### YOUR TASK:
Set down the lines below exactly as they stand, please. Go from the first through the one containing "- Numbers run".

### DATASET SECTION:
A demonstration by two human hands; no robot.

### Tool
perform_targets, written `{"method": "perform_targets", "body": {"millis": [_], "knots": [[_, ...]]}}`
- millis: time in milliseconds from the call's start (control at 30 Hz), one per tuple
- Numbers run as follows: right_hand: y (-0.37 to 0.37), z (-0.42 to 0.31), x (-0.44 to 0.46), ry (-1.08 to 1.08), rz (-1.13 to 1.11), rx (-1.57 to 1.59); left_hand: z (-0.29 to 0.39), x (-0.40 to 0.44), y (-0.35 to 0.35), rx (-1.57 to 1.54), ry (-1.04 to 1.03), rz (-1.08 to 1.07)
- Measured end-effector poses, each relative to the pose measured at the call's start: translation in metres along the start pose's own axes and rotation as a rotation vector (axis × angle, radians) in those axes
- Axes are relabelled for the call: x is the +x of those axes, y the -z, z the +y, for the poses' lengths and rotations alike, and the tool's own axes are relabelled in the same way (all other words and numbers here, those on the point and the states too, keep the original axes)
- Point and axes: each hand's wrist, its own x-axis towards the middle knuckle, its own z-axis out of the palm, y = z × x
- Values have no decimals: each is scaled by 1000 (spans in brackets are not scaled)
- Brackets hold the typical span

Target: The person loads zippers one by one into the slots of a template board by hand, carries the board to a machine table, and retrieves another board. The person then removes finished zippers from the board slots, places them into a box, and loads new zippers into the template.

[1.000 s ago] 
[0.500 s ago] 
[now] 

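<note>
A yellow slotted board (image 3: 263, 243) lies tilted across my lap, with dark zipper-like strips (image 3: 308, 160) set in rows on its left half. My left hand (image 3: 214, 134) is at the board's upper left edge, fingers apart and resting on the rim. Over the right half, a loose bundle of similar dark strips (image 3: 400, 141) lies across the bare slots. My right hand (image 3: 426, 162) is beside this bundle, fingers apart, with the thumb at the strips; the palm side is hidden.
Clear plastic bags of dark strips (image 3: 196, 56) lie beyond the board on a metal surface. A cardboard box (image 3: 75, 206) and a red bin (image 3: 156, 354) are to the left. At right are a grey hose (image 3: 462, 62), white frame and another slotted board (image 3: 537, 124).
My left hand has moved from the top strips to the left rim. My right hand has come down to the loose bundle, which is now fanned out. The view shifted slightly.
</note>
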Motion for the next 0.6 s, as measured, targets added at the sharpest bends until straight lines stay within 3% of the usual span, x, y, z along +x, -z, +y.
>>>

### TASK OUTPUT:
A demonstration by two human hands; no robot.

### Tool
perform_targets, written `{"method": "perform_targets", "body": {"millis": [_], "knots": [[_, ...]]}}`
- millis: time in milliseconds from the call's start (control at 30 Hz), one per tuple
- Numbers run as follows: right_hand: y (-0.37 to 0.37), z (-0.42 to 0.31), x (-0.44 to 0.46), ry (-1.08 to 1.08), rz (-1.13 to 1.11), rx (-1.57 to 1.59); left_hand: z (-0.29 to 0.39), x (-0.40 to 0.44), y (-0.35 to 0.35), rx (-1.57 to 1.54), ry (-1.04 to 1.03), rz (-1.08 to 1.07)

No further output is needed here.